The Centre for Policy Studies (CPS), a leading centre-right think tank that aims to develop “a new generation of conservative thinking, built around promoting enterprise, ownership and prosperity”, has published a report warning that government’s plans for the introduction of Great British Railways (GBR) risk repeating the mistakes of the past and, in its planned form, will slash accountability, with most of the independent regulator’s duties stripped and transferred to GBR.
Written by Tony Lodge, a CPS research fellow who has authored a number of railway reports in the past, the report claims that government ministers seem to be demonstrating “profound and misguided hostility to open access rail competition, which has been the biggest railway success story in recent decades”.
The report also claims that, unless GBR adopts a customer-first focus and does more to capitalise on the wider rail estate, the network will remain heavily dependent on public subsidy.

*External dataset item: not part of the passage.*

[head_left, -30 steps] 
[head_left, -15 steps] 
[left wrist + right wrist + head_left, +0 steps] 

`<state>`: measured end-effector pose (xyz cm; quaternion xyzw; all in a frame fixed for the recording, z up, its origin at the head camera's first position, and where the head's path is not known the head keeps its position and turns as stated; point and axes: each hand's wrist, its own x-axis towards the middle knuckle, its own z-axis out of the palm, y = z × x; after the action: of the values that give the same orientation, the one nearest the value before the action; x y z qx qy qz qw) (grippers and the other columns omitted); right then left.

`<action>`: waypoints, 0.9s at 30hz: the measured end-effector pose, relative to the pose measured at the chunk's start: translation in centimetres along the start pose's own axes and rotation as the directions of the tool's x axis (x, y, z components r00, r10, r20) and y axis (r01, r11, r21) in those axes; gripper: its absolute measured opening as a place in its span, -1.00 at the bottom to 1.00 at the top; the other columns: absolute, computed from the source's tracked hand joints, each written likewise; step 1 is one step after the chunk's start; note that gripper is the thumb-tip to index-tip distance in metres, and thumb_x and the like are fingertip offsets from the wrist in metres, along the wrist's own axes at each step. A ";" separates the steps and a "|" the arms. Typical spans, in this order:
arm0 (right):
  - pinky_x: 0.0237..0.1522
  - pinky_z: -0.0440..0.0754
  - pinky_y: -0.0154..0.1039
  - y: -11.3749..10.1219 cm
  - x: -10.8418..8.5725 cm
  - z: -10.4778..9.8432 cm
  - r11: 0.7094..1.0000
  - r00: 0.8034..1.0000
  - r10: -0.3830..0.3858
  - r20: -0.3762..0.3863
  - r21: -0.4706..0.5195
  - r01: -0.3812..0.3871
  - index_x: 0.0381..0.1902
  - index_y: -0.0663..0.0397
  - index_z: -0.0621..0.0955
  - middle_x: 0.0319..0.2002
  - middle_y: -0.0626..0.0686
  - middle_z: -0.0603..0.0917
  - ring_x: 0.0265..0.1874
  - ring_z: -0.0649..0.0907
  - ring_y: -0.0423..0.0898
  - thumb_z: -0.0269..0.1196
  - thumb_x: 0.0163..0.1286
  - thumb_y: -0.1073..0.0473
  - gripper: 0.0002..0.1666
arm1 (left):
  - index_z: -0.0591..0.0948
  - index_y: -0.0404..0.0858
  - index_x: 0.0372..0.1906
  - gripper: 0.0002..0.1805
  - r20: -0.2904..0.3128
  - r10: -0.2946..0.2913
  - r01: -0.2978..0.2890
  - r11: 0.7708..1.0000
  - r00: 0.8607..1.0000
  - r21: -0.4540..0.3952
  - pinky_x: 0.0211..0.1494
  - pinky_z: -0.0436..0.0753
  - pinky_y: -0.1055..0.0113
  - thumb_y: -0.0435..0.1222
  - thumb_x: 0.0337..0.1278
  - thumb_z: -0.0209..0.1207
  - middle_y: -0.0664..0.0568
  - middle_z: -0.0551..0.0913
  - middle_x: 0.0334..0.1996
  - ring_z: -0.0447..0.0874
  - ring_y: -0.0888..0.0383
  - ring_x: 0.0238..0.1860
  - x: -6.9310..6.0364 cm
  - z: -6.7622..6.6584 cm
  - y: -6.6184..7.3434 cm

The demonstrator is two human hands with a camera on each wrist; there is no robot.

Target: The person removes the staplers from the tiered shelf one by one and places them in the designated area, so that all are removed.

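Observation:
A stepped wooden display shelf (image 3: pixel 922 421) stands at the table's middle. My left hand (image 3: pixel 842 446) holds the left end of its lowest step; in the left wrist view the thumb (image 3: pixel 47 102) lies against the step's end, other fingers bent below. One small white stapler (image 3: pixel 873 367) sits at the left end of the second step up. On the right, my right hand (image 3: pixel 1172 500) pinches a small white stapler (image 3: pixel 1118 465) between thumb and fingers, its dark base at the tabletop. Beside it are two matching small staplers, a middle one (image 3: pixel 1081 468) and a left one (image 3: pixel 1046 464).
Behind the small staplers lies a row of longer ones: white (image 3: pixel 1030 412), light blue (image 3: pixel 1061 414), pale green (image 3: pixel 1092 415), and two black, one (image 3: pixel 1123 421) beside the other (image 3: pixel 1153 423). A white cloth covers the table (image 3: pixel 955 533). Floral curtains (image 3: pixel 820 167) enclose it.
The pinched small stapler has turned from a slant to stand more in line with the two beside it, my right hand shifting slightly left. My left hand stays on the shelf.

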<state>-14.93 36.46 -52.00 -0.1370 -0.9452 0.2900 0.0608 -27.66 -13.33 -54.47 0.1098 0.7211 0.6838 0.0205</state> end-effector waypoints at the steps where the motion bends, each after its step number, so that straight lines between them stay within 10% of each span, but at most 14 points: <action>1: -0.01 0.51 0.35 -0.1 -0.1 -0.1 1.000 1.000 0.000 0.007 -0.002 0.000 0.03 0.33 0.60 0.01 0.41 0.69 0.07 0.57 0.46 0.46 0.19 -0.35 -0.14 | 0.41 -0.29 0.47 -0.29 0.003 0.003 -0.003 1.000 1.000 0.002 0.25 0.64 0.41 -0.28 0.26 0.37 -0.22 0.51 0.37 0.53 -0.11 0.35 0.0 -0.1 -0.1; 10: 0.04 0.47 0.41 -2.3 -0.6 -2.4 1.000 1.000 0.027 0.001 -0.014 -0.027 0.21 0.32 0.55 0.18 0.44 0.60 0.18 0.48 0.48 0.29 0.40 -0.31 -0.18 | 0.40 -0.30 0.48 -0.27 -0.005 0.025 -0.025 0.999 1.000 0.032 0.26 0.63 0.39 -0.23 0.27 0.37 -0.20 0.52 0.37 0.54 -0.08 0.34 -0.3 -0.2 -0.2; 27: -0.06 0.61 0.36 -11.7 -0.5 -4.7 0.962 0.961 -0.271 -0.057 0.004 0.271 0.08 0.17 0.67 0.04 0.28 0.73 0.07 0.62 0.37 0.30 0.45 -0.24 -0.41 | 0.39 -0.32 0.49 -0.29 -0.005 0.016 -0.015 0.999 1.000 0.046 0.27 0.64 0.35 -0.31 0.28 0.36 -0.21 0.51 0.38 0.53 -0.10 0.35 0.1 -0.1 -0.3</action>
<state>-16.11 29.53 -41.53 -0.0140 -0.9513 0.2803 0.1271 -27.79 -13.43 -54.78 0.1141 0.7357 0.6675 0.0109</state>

In the report, entitled “Rail’s Last Chance: A four-point plan to save the railways”, Tony Lodge sets out his plan to ensure that GBR does not repeat the mistakes of the past, including quotas for open access on all main intercity lines.
The four elements of Lodge’s plan are:
- The government and GBR need to protect and promote open access passenger services, which have delivered better services, more routes, faster trains, and cheaper tickets. The report highlights the fact that open-access competition on the East Coast main line (ECML) has not just seen new, popular rail operators enter the market, but pushed the dominant franchise operator, LNER, to deliver better for its customers. Lodge notes that European railways that are copying Britain’s existing open access model on the ECML have seen a 40% increase in passengers and fare reductions of 20-60%.
The CPS report also argues that, while open access trains already represent 20% of services on the ECML, other long-distance intercity routes should aim for a minimum of 10% open access by 2030, to replicate this success across the network. - Great British Railways should not be able to mark its own homework – for example, by deciding which operators get access to its tracks. Instead, the Office for Road and Rail should retain its independent regulatory powers both to scrutinise GBR and its operations, alongside ensuring standards are upheld and costs are controlled.
- GBR must adopt a ruthless focus on making train travel as easy, cheap and user-friendly as possible, not least when designing a new GBR ticketing app to replace those of the existing train operating companies. This would include not just addressing the complexity and cost of fares, but more imaginative ideas such as a ‘Rail Miles’ loyalty scheme, or combining rail tickets with other bookings such as hospitality and retail.
- Current plans miss a range of opportunities for the rail estate to generate wider ancillary income. Commercial and residential development, renewable energy generation, light parcel freight, health hubs at stations, alongside a higher quality retail offering, are all underutilised sources of income for the railways.
The report argues that the rail sector’s 52,000 hectares could generate massive renewable energy and development income, learning from countries like Japan, where railways earn one-third of their revenue from non-ticket sources such as retail.
Ministers estimate that the Network Rail estate has the potential capacity to generate 188 MWp (Megawatts peak) of solar power across 34 sites. This could power the equivalent of between 140,000 to 180,000 homes and earn the railway tens of millions of pounds in new revenue. The report urges ministers to explore this, and to go further, considering lineside solar generation along suitable parts of Britain’s 9,848 miles of rail network.
Tony Lodge, author of ‘Rail’s Last Chance’, said: “It is hard to avoid the conclusion that Great British Railways is a solution looking for a problem – prioritising the nationalisation of the railways over their effective and efficient operation.
“That said, Labour is committed to bringing it forward and has the parliamentary mandate to do so. It is critical then that GBR is designed and run with customer focus at its heart; encouraging innovation and competition, promoting open access, supporting rail freight, and maximising income from the wider railway estate.
“Without this, Great British Railways will merely resurrect the ghost of British Rail, with all the poor performance, taxpayer subsidy, and passenger dissatisfaction that came with it.”